In order to understand the similarity between Sherlock Holmes’ deduction process and making a close reading, its steps must be examined. The word “deduction” is different than “detection”. “Detection” is the act of finding and discovering, whereas “deduction” is more about finding conclusions and looking for outcomes. This small difference helps reader understand Holmes’ insistence on using the word “deduction”, for which his own article presents and evidence by mentioning “The Sign of Deduction” –which is the name of the first chapter in The Sign of Four; in the first novel, A Study In Scarlet (Doyle 16). He doesn’t merely “detect”, he also calculates and reaches to a conclusion. Moreover, he uses the word “observing”, which is the first step in his deduction process. He observes, calculates and applies logic, then reaches to a conclusion, therefore deducting.
The first step of the deduction process, observing, has two sides as seen in Holmes’ and Watson’s cases. What is similar to the close reading is Holmes’s observing methods, which are more scientific and academically acceptable. As the narrator of the novel, what the reader reads is John Watson’s observations. However, his observing is more subjective than Holmes’ observing. Sherlock observes to gather information and infer new information by combining his already existing general knowledge in various fields. Moreover, he does not only observe with his eyes. There are times that he simply listens and fills in his clients’ stories with questions like “the date” and “the luggage” in Morstan case (132). Watson, on the other hand, simply looks, and feels. This particular difference is best seen in their first encounter with Mary Morstan, whom Watson has an exclusive opinion of. The first word Watson uses the describe Mary after she leaves is how “attractive” she is (135), while Sherlock Holmes doesn’t go further than stating her being a “model client” (134) to herself, which is not a very personal statement at all.
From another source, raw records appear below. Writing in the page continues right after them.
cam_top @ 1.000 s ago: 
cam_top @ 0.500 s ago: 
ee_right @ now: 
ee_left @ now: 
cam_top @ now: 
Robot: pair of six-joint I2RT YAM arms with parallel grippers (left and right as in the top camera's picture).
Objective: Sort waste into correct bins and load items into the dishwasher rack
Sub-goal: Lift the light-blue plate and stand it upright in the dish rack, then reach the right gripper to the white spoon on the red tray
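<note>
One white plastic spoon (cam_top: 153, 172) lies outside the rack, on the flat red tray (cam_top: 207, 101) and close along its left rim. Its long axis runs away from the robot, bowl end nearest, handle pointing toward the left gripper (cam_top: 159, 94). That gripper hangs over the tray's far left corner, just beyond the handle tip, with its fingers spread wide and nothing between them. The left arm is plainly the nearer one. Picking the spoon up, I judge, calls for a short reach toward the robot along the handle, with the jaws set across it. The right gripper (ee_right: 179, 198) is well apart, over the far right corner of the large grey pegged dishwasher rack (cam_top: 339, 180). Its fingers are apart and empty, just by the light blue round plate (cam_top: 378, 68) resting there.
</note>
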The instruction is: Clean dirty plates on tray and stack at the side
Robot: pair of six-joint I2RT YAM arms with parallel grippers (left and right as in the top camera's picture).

In close reading, or textual practice, the reader focuses on the elements that the text presents to him/her. S/he does not think how beautifully written or relatable the text is, which is what would happen had Watson’s observing style were adopted. S/he looks at the text, and tries to find allusions and symbols and anything and everything the text may have to offer in meaning. The text is examined like a crime scene, and the smallest of clues are taken into account. The small clues are important, since, as Holmes expresses,...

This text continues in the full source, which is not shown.